*Problem description*
Report the number of lines below in which the word "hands" occurs. Nothing else is needed.

(Supplied data Opens)

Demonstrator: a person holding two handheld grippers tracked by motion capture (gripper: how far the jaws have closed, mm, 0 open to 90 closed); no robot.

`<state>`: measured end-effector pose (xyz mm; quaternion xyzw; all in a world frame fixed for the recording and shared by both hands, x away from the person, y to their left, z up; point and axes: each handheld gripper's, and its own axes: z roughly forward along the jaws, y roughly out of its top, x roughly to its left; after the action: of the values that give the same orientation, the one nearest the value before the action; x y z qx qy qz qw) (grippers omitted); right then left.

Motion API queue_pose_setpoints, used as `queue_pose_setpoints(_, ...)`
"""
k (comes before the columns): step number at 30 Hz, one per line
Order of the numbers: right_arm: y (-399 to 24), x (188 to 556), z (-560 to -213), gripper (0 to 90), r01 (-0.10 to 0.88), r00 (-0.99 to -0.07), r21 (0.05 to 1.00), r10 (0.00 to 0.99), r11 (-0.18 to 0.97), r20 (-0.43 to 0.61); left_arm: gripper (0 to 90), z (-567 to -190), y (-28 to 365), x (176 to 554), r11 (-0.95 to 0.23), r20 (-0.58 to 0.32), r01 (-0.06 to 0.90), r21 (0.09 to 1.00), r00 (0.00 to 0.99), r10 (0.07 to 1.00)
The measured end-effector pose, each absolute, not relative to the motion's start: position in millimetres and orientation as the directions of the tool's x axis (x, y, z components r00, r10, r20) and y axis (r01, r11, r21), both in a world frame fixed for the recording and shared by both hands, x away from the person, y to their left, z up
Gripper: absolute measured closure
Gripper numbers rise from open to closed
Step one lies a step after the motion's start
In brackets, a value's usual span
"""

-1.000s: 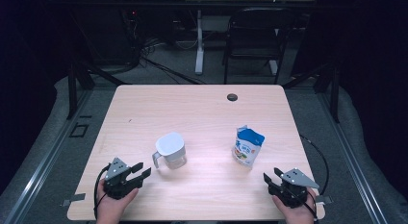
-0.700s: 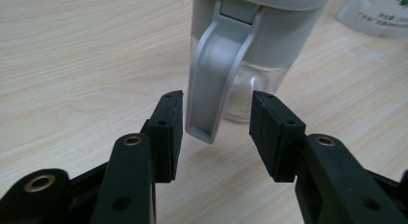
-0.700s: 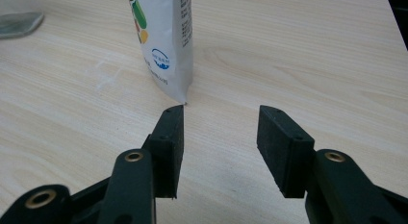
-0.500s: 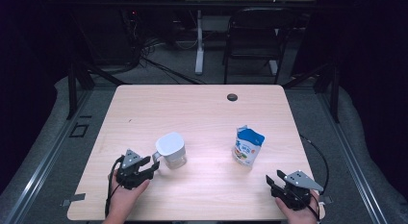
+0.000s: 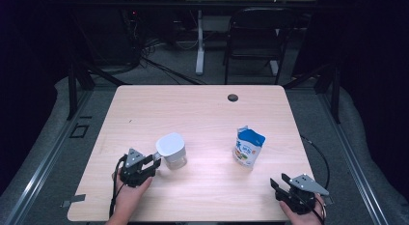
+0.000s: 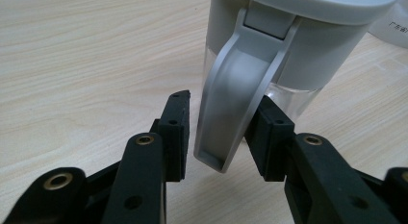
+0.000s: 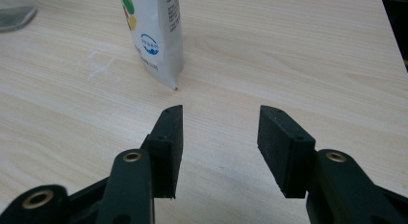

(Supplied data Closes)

*Expected output*
2